### Generate an environment
Currently, this just copies data/default_env.pickle into data/env.pickle.

**To do**: Add a DVC parameter such as `env_name` and if this isn't set to "default" then generate a new environment.

In [None]:
!dvc run --force -n gen_env -w .. -d data/default_env.pickle -o data/env.pickle python scripts/gen_env.py

### Generate observations
Currently this checks the values of the parameters `target_area`, `true_norm`, `num_observations` and `obs_data_set`. If they are equal to the settings of the observations in data/default_observations.pickle (and `obs_data_set` has value 1), then that file is copied into data/observations.pickle.
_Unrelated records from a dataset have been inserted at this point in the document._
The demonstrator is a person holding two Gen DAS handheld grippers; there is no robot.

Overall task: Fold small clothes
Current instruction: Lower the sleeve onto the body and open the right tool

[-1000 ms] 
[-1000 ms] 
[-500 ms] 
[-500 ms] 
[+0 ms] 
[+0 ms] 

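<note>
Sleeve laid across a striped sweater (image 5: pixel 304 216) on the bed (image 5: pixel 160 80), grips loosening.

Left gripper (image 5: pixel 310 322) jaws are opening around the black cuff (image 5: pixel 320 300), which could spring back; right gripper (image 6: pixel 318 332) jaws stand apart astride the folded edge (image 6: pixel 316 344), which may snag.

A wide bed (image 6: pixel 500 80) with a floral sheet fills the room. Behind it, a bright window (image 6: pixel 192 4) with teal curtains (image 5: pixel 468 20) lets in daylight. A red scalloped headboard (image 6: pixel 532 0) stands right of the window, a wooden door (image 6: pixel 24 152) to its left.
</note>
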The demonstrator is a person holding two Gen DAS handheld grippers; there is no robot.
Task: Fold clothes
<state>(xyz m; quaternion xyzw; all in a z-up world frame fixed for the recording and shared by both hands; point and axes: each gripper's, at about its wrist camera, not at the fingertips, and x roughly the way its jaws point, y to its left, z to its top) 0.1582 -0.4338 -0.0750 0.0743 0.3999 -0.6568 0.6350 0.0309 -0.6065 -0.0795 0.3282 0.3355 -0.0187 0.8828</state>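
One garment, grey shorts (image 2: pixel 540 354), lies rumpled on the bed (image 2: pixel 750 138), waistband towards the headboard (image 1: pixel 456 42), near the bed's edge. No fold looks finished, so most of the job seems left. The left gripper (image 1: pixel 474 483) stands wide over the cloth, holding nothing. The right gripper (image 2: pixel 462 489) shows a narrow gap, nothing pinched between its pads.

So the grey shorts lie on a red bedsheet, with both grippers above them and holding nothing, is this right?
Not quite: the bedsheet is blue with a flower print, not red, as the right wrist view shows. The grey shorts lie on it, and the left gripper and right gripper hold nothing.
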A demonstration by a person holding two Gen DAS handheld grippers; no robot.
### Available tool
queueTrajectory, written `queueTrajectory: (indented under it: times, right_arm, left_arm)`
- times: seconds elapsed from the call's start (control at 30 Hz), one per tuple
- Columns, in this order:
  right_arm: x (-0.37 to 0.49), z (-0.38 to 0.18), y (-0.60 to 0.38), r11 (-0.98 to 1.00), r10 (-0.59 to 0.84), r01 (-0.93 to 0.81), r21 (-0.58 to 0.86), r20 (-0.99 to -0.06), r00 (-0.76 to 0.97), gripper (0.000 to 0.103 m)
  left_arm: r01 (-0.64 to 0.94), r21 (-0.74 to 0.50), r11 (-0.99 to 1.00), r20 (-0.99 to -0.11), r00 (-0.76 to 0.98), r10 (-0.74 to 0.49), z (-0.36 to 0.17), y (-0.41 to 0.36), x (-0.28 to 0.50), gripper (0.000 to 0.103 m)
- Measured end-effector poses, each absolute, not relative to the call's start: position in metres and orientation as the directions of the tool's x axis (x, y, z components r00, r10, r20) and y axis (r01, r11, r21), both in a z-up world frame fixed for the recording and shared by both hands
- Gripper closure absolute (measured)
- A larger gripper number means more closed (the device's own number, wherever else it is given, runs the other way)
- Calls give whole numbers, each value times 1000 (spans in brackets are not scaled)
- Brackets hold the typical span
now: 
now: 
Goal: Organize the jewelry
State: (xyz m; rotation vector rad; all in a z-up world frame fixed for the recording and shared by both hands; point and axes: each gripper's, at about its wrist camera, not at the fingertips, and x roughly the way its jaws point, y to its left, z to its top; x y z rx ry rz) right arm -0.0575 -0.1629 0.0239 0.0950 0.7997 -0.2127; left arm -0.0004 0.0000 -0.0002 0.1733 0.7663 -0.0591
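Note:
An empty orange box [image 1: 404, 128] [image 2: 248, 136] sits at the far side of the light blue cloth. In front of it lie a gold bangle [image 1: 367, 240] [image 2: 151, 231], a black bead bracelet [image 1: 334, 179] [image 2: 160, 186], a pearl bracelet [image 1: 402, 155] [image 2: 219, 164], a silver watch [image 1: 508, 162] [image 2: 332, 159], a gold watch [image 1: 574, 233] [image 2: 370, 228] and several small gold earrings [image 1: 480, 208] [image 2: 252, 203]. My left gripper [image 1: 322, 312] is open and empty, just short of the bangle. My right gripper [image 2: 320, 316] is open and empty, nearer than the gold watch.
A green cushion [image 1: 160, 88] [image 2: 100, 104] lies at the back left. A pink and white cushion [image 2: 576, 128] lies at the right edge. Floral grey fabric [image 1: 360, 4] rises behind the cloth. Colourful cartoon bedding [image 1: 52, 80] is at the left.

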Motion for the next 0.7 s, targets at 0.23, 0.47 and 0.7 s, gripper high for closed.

**To do**: Generate a new set of observations if the parameter settings don't match the default one, or `obs_data_set` is not 1.


In [None]:
!dvc run --force -n gen_observations -w .. -d data/env.pickle -p target_area,true_norm,num_observations,obs_data_set -o data/observations.pickle python scripts/gen_observations.py

### Generate MCMC chains
Creates data/chains_and_log_likelihoods.pickle. Also metrics/starts_info.txt, but that is not currently recorded in the "dvc run" command below.

In [None]:
!dvc run --force --always-changed -n gen_mcmc_chains -w .. -d data/env.pickle -d data/observations.pickle -p n,m,rf,colour_specific,shape_specific,target_area -o data/chains_and_log_likelihoods.pickle python scripts/gen_mcmc_chains.py

### Analyse the chains
Generate file metrics/chain_likelihoods.csv and append more information to metrics/chain_info.txt (note: DVC may not handle changing a file very well - perhaps a separate file should be created).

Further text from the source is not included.